**Work instructions**
All lines of the material that contain "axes" must be copied out.
▬▬▬▬▬▬
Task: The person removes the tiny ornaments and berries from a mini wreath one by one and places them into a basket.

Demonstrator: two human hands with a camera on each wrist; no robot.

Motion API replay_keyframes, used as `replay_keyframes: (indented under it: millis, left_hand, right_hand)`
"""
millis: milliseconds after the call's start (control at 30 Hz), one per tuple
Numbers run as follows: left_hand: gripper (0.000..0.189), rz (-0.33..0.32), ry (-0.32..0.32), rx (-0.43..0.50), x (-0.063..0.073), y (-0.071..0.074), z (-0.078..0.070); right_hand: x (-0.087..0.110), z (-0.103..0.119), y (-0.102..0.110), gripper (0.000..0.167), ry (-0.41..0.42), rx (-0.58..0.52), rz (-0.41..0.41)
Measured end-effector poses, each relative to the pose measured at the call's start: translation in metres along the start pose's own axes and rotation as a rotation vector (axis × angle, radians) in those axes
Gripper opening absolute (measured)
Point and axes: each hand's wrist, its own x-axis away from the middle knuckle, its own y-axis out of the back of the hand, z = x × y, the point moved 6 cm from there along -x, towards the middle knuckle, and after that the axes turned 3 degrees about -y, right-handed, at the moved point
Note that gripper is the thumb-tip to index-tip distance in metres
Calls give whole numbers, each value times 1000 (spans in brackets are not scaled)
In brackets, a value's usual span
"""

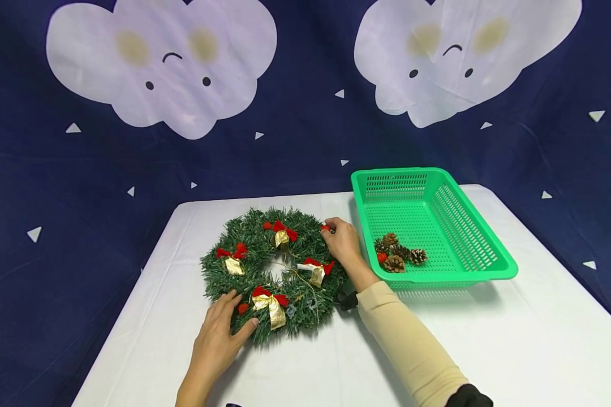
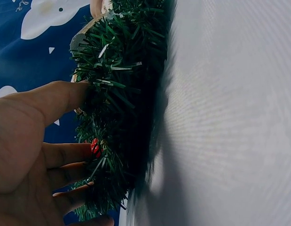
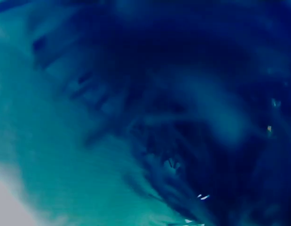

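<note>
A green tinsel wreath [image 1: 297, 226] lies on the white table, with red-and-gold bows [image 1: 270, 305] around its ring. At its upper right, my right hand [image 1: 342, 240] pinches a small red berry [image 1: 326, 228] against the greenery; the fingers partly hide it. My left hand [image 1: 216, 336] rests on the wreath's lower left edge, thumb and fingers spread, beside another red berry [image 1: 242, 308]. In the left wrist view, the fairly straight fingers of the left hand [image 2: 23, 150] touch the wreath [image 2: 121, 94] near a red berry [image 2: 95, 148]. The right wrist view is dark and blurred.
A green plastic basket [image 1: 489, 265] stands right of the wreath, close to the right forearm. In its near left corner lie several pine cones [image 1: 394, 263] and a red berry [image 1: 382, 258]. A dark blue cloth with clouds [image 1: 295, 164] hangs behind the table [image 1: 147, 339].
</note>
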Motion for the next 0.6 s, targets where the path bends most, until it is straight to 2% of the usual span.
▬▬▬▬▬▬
**Answer box**
Measured end-effector poses, each relative to the pose measured at the call's start: translation in metres along the start pose's own axes and rotation as a rotation vector (axis × angle, radians) in those axes
Point and axes: each hand's wrist, its own x-axis away from the middle knuckle, its own y-axis out of the back of the hand, z = x × y, the point moved 6 cm from there along -x, towards the middle knuckle, and after that the axes turned 3 degrees about -y, right-handed, at the moved point

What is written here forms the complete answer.